I have recently lowered the HOC to 3" and bagged it while doing so. I plan on lowering the HOC to 2.5" with my rotary mower since the yard is not even. The next notch down on my mower is 1 3/4". Should I work on scalping the lawn down to 1 3/4" in a few weeks?

There are a few spots in the lawn that seem to have so much thatch and clumps of grass from his mower that it killed anything underneath. I do plan on mixing top soil with sand and laying it down in those areas to see if it'll help. If not, I'll resod or pick up some zoysia plugs. I also have a company coming out that will fertilize the grass and keep an eye on it for me.

Any help would be extremely helpful! I'm overwhelmed at this point but I plan on turning this lawn around..


----------



## Spammage (Apr 30, 2017)

@Rudyr89 if there was green grass in the areas where you now see nothing, don't fret. Zoysia will grow back from the roots, rhizomes and stolons. It will take a little while, because the grass has to establish new crowns for the shoots (blades) to grow from, but will be healthier once that happens.

As far as height, I would take it down now as far as you can without hitting dirt. Your grass will grow back in closer to the soil surface and leave you with a nicer turf. You will likely want/need to do this every Spring.


----------



## Greendoc (Mar 24, 2018)

Working Zoysia down slowly prolongs the time it will be unattractive. Scalp it as low as you can go. Rotary mowers are not the best tool for maintaining Empire. Can be done but you need to limit fertilizer and water. With your location. limiting water is not going to happen.


----------



## Rudyr89 (Aug 27, 2018)

@Spammage I'll definitely get on lowering the height this week. I'll need to lower my sprinkler heads as well since they are sitting a little high. Should I still dethatch if I bringing the deck down as much as I can?

@Greendoc That was my concern as well. The HOA here can be quick a pain at times.. It hasn't rained here in quite a while so I think I might be able to beat the rain if I get on this ASAP.

As far as dethatching I'm about to order the Greenworks Dethatcher to help expedite getting this done. Unfortunately, Home Depot and Lowes doesn't rent out dethatchers near me. As for the reel mower I have a neighbor that has a pretty brand new Fiskars 18-inch reel mower. Is that something you would recommend?

Here are some pictures of the lawn. The dark area is some top soil/sand I laid down. If that doesn't work I'll order a pallet of zoysia. That spot had so much thatch the grass is gone lol.


----------



## Greendoc (Mar 24, 2018)

What you really need is a retiree from the golf course.

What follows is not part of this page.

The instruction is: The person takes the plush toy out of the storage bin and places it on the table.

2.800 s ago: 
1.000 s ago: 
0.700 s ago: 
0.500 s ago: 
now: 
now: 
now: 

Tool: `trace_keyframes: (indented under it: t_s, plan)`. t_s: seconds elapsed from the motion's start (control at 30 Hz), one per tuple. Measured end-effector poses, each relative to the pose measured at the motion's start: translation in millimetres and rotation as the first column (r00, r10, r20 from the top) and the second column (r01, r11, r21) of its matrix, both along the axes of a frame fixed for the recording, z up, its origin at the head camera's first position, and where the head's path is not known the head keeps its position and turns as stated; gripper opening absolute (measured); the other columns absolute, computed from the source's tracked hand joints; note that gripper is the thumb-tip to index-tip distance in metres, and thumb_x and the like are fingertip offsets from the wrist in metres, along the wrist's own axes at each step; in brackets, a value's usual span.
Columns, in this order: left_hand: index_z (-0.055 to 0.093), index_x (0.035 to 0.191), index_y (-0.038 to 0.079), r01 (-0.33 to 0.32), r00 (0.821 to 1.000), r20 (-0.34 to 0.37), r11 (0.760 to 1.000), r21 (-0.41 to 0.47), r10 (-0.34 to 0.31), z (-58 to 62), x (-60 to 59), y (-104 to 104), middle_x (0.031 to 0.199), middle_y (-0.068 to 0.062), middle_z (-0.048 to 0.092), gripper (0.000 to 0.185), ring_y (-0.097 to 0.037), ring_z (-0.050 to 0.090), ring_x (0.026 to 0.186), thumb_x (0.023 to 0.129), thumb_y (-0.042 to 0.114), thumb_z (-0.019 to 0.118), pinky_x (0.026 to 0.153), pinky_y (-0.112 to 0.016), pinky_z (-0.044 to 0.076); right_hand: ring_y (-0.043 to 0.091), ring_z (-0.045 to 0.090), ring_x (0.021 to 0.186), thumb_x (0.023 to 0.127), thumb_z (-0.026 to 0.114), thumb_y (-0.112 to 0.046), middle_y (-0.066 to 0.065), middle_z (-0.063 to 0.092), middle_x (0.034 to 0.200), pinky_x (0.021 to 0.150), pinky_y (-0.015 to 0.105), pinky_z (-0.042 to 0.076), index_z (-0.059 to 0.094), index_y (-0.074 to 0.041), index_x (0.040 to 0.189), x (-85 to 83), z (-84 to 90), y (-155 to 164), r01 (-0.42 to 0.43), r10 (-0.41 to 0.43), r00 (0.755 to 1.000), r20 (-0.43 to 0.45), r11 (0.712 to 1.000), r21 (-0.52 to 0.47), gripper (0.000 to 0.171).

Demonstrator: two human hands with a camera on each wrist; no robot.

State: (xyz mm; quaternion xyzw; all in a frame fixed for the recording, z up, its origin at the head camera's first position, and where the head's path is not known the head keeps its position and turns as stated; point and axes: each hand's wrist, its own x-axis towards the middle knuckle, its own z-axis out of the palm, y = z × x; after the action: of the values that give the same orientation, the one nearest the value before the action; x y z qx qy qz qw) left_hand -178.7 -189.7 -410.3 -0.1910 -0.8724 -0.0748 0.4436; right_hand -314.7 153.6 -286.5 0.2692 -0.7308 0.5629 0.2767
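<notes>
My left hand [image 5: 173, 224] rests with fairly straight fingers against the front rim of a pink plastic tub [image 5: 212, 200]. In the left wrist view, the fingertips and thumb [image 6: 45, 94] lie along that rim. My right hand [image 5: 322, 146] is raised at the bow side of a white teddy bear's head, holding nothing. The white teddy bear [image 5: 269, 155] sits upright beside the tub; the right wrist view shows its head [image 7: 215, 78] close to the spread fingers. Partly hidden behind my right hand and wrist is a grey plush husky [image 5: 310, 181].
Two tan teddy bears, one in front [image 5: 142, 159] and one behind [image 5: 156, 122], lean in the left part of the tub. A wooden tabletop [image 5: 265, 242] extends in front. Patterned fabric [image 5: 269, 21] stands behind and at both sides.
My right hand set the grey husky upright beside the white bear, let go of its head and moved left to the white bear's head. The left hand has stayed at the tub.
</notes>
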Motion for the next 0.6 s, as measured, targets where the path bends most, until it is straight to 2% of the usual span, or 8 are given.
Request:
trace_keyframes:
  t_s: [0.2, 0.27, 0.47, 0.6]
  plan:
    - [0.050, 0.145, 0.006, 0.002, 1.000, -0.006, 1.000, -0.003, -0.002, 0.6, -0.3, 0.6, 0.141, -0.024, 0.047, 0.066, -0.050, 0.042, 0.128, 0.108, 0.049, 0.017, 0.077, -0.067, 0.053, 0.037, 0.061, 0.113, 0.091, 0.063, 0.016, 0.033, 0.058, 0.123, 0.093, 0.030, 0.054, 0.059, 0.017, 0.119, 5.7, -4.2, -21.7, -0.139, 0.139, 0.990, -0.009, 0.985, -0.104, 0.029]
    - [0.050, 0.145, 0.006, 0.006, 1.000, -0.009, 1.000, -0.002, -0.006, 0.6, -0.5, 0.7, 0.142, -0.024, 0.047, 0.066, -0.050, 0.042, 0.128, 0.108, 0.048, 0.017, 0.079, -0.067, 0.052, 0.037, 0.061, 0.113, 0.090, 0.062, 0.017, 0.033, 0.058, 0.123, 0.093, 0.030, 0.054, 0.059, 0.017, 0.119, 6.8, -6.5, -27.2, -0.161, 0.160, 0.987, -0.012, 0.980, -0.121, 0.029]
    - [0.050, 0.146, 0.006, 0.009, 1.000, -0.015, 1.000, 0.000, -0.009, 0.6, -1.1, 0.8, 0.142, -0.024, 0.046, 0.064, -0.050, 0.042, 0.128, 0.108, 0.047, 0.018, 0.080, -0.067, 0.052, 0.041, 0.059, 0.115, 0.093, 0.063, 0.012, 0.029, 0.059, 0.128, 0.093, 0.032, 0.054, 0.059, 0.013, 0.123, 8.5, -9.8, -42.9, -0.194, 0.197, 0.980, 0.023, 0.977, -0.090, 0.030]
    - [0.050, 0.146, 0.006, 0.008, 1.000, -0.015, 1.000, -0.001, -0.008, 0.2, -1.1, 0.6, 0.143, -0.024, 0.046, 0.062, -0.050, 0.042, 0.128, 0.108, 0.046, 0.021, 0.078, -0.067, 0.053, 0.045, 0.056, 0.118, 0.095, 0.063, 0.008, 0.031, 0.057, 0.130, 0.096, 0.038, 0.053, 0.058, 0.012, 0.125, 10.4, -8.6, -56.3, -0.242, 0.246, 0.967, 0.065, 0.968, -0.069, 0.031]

I do not like to see rotary mowers on Zoysia ever. Even if you get the height of cut down, you will look at a lot of shredding of the leaves unless you raise the height of cut. Problem with keeping Zoysia above 3/4" is all of the thatch. I say mow it low keep it low and not go through the hassles every year.


----------



## Spammage (Apr 30, 2017)

Rudyr89 said:


> @Spammage I'll definitely get on lowering the height this week. I'll need to lower my sprinkler heads as well since they are sitting a little high. Should I still dethatch if I bringing the deck down as much as I can?


Depends on what you can get rid of. If you can expose dirt throughout, the dethatching may not be needed. Most of the lawn looks really thick though, so I'm guessing it's going to be needed.


----------



## Rudyr89 (Aug 27, 2018)

@Greendoc You're not kidding.. I know every grass has its pros and cons but what a pain! Since I'm on a corner lot the landscapers see $$$. I plan on turning the lawn around and promised the Wife I'll get it green. I'll lower the HOC and I'll invest in a used reel mower. If it's better for the grass and I don't have to deal with this hassle constantly I'm definitely for it.

@Spammage It definitely doesn't hurt to dethatch since I'm sure the landscaper never did it for me. Should I cut low then dethatch or vise versa?

I appreciate both of your help. I've been stressing over the lawn for a while now.


----------



## Greendoc (Mar 24, 2018)

Scalping to dirt with a heavy duty reel is how I address incorrectly mowed Zoysia. In some cases, there are a lot of stolons and excessive rhizomes below the dirt. I did a bad one last year. El Toro Zoysia mowed with a Rotary for at least a decade. Took it down to dirt and let it grow. Your "landscapers" should have known better and run a greens mower on it. Mowing it at St Augustine height was just wrong.


----------



## Rudyr89 (Aug 27, 2018)

@Greendoc Wow, those reel mowers really get up there in price! I did find a mclane 10 blade for sale on eBay not too far from me. If I can't get my hands on that do you think the Fiskars staysharp reel would be good for the time being? My only concern is that my lawn isn't even at all.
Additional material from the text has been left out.